ページごとの状況理解や登場人物の感情を理解する事によって、感情移入に繋がるでしょう。
また、一冊を通してのストーリーとなっているので途中でアクセントとして感情の籠った言葉を言う事で、読み手がその都度意識を向ける事ができ、集中の持続にも繋がります。
ポイント2
流れの把握で読み方が変わります。
読み聞かせを行うときは、ついつい事前に内容を把握せずその場で書いてある文字をただ読んでしまうことも多いと思います。

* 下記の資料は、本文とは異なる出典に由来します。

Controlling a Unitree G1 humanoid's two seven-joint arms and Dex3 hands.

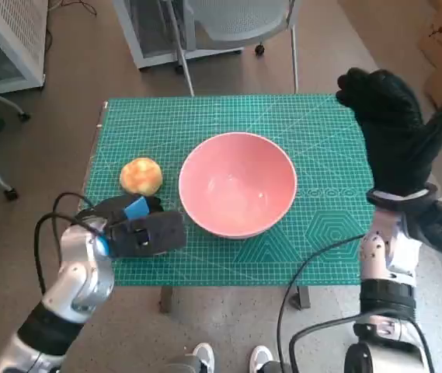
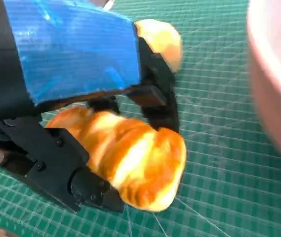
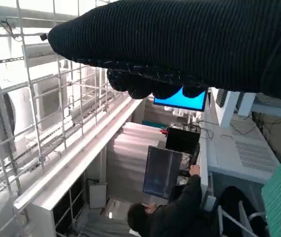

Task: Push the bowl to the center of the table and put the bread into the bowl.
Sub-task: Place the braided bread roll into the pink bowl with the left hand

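Observation:
A pink bowl (image 1: 238, 183) stands near the middle of the green mat (image 1: 321, 140); its rim (image 2: 278, 74) shows in the left wrist view. My left hand (image 1: 139, 229) lies low at the front left of the mat, just left of the bowl. In the left wrist view its black fingers (image 2: 56, 168) grip a golden bread (image 2: 135, 160) that the head view hides. A second round bread (image 1: 140, 176) (image 2: 162, 42) lies on the mat just beyond that hand. My gloved right hand (image 1: 395, 128) is raised high over the table's right edge, fingers spread, holding nothing.
A chair (image 1: 236, 23) and a white rack (image 1: 3, 39) stand behind the table. A person's shoes (image 1: 232, 359) show at the front edge. A cable (image 1: 50, 225) loops beside my left wrist. The right wrist view shows a person (image 3: 175, 207) at a monitor.

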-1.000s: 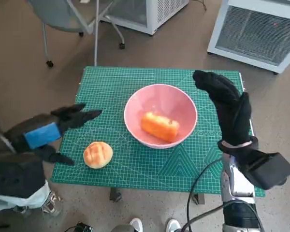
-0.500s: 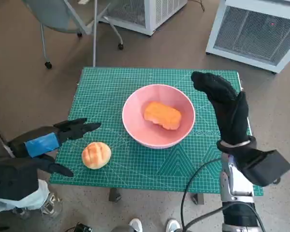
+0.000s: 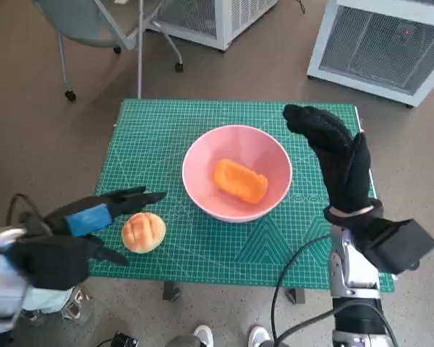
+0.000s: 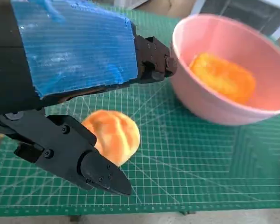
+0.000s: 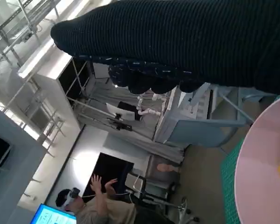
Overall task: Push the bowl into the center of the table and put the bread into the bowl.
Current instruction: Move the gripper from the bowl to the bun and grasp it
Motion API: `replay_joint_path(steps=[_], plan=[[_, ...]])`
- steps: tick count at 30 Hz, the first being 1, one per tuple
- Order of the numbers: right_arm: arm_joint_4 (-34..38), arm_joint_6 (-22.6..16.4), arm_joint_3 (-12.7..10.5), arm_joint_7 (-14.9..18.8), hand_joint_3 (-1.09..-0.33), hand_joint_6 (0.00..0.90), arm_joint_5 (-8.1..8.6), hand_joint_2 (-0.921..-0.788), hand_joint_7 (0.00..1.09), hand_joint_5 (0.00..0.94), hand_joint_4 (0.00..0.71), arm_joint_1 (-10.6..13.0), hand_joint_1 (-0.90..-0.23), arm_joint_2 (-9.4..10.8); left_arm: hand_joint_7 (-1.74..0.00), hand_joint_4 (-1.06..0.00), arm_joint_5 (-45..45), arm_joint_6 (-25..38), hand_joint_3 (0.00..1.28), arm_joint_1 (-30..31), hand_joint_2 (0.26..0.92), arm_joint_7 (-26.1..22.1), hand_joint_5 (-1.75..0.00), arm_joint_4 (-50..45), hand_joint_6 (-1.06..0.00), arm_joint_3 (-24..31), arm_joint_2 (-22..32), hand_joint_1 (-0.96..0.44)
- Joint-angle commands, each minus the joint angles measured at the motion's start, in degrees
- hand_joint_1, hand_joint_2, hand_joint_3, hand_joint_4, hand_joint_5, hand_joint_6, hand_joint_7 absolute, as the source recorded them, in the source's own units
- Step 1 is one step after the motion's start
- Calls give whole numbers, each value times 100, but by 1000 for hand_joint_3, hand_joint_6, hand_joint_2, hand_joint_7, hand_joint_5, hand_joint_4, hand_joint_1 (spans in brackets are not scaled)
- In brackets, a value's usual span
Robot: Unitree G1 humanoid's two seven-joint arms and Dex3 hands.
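A pink bowl (image 3: 202, 189) stands near the middle of the green cutting mat (image 3: 159, 130), with an orange loaf of bread (image 3: 239, 180) lying inside it. A round golden bun (image 3: 144, 231) sits on the mat near the front left corner. My left hand (image 3: 94, 220) hovers just left of the bun, fingers spread and holding nothing. The left wrist view shows the bun (image 4: 113, 136) between my black fingers (image 4: 95, 170) and the bowl (image 4: 210, 105) beyond. My gloved right hand (image 3: 336, 155) is raised beside the bowl's right rim, open.
A chair (image 3: 105, 25) stands behind the table at the left and white cabinets (image 3: 380, 43) at the right. Shoes of a person (image 3: 228, 337) show at the table's front edge. A person (image 5: 95, 205) sits far off in the right wrist view.
My left hand has moved back and right, closer to the bun. The loaf has shifted and settled inside the bowl. The right hand has stayed put.
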Motion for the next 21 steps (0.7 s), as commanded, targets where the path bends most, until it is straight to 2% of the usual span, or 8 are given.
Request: replay_joint_path(steps=[1,13,19,21], plan=[[38,65,-27,61,-768,-1,41,-921,541,0,208,70,-704,-30,-13,-112,345,-148,6,-94,750,262,0,275,-256,-273,-163,-245],[-27,70,-37,36,-769,-1,-2,-921,535,0,208,119,-704,-68,-20,-173,1598,180,8,-210,765,851,-17,638,-305,-940,-410,-160],[-17,57,-42,17,-769,-1,-34,-921,534,0,208,112,-704,-81,-57,-336,2267,612,13,-269,781,958,-32,558,-436,-1165,-415,-36],[-23,57,-42,8,-770,-1,-47,-921,533,0,208,115,-704,-81,-109,-453,2450,708,24,-279,804,1015,-45,544,-541,-1210,-412,23]])
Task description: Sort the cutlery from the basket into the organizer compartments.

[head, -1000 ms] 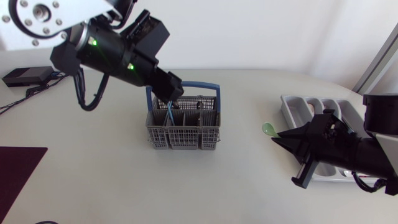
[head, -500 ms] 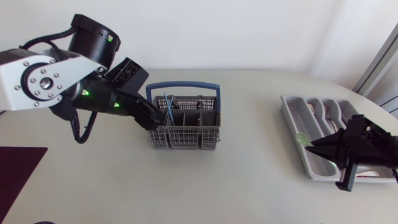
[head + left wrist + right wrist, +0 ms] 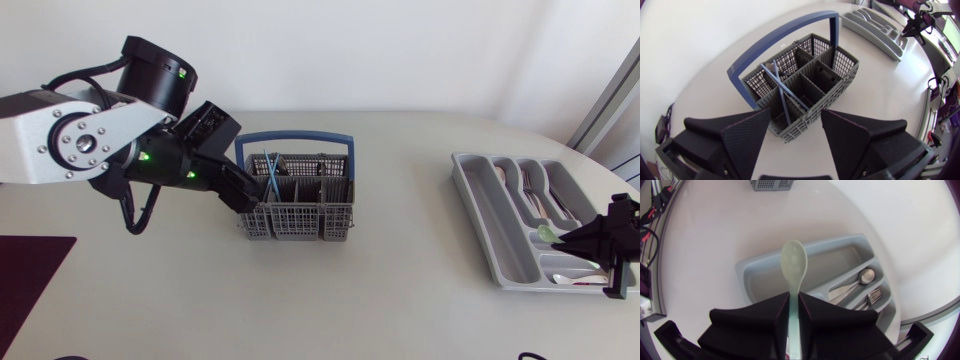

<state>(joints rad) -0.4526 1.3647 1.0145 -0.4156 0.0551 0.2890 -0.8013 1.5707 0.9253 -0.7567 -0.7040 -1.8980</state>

全絵本にも共通して言えることではありますが、特に「はじめてのおつかい」は感情が動く場面があったり、読み方に変えないとどことなく辻褄が合わなくなってしまう部分があるので、しっかりと事前に読むことをお勧めします。
例えば、「『牛乳ください。』うんと大きな声を出そうと思ったのに小さな声しか出ませんでした」という一文があるのですが、事前に話の流れを理解しておかないと、「牛乳ください」を普通の声で読んでしまうケースも出てきてしまいます。
聞き手がストーリーをしっかりと楽しむためにも事前に流れを理解しておきましょう。
まとめ・Ryuの感想
等身大の5歳が描かれた、子どもに寄り添った絵本。
私が初めてこの絵本を読んだ時、どうしてここまで人気がある絵本なのか正直分かりませんでした。
しかし、子どもの様子や反応を見る中で少しずつその理由もわかってきました。
私の中では、5歳のリアルな反応や気持ちが登場人物のみいちゃんに反映されているからこそ、子どもがここまで感情移入したり、絵本の世界に自己を投影できるのだと考えています。
子どもの事をよく理解して、寄り添って描かれた絵本だと言えるでしょう。
実際に読み聞かせをすると子どもがみいちゃんになりきって一緒にドキドキしているのがよく分かります。
感情移入して他者の気持ちの理解を助ける事ができる、幼児期に一度は読みたい名作です。